Kanada und Indien wollen ihre Handelsbeziehungen weiter vertiefen, insbesondere die Partnerschaft in den Bereichen Energie und Rohstoffe. Das geht aus einem diese Woche veröffentlichten gemeinsamen Statement hervor. Die Vereinbarung wurde von Kanadas Minister für Energie und natürliche Ressourcen, Tim Hodgson, und Hardeep Singh Puri, Indiens Minister für Erdöl und Erdgas, unterzeichnet.
In der Erklärung wird Kanada als Lieferant und Indien als wachsender Nachfragemarkt für saubere und konventionelle Energie sowie kritische Rohstoffe genannt. Indien, mittlerweile das bevölkerungsreichste Land der Welt und eine der am schnellsten wachsenden Volkswirtschaften, plant massive Investitionen in Erneuerbare Energien, um den steigenden Strombedarf zu decken. Für diesen Sektor und für den vorgesehenen Ausbau der heimischen Hightechbranche werden zudem kritische Mineralien benötigt, deren Versorgung künftig weniger von chinesischen Importen abhängen soll.
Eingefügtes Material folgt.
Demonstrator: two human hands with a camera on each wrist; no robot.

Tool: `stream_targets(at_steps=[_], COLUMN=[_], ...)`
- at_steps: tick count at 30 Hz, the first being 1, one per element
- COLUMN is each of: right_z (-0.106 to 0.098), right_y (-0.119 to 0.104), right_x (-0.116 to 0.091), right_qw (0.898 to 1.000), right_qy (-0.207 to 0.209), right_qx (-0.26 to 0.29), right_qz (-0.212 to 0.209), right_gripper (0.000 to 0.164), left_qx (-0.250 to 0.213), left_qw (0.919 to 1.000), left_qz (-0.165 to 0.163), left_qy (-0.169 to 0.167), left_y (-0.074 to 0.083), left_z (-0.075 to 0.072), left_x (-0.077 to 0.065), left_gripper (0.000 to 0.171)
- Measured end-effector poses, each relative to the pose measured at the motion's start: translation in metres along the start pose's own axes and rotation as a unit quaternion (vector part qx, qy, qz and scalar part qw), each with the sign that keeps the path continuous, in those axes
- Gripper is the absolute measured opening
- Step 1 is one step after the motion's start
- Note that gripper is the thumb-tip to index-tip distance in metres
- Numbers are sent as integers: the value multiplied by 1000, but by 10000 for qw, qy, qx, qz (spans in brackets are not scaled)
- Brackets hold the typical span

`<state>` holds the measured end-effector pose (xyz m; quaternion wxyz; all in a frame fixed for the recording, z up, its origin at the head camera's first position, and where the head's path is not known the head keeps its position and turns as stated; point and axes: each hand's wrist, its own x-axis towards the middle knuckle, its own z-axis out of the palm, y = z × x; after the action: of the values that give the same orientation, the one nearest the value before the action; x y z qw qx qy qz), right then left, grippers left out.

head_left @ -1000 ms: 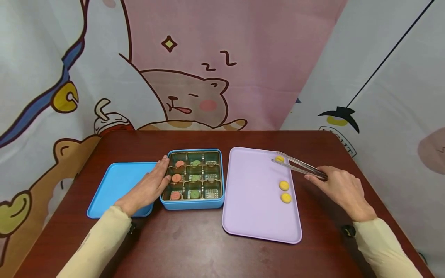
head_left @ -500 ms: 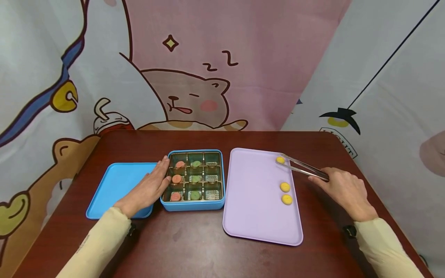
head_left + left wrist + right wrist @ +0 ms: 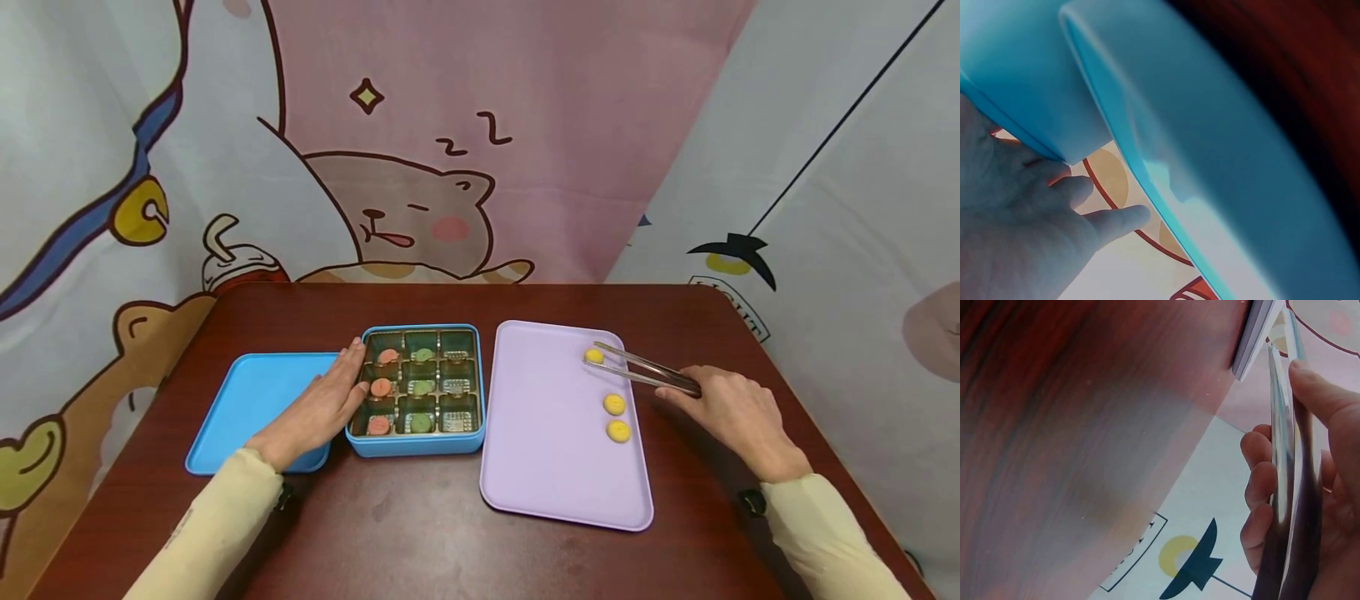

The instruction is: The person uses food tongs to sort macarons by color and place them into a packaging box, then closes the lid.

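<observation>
My left hand (image 3: 318,410) rests with extended fingers against the left side of a blue box (image 3: 416,446). Its divided gold insert (image 3: 459,372) has pink discs (image 3: 381,387) in the left column and green discs (image 3: 422,422) in the middle one. The left wrist view has the left hand (image 3: 1029,200) close to the box's blue wall (image 3: 1029,81). My right hand (image 3: 738,417) grips metal tongs (image 3: 675,380), fingers and thumb wrapped round them in the right wrist view. The tong tips straddle a small yellow disc (image 3: 593,356) over the back of the lilac tray (image 3: 555,467).
Two more yellow discs, a farther one (image 3: 614,405) and a nearer one (image 3: 618,432), lie along the tray's right side. Left of the box is a flat blue lid (image 3: 255,400), partly under my left forearm. A printed curtain (image 3: 570,125) hangs behind the brown table (image 3: 420,525).
The tongs first shift right around the back yellow disc, then move left and slightly nearer, the disc moving along between their tips. My left hand stays against the box.
</observation>
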<state>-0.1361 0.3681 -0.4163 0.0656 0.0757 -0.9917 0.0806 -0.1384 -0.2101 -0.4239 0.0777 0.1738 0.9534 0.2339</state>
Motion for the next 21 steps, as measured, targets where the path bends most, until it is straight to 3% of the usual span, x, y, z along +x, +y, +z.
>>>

Neben der verstärkten Förderung eigener Rohstoffvorkommen spielt dabei auch die Diversifizierung der Lieferketten eine wichtige Rolle.
Kanada wiederum, bereits eine bedeutende Bergbaunation, will die Produktion kritischer Rohstoffe ankurbeln und sich als Alternative zu China positionieren. So will das nordamerikanische Land etwa zu einem bedeutenden Produzenten Seltener Erden werden und verfügt seit kurzem über eine der wenigen Raffinerien außerhalb Chinas, zusätzlich zu einem eigenen Bergwerk.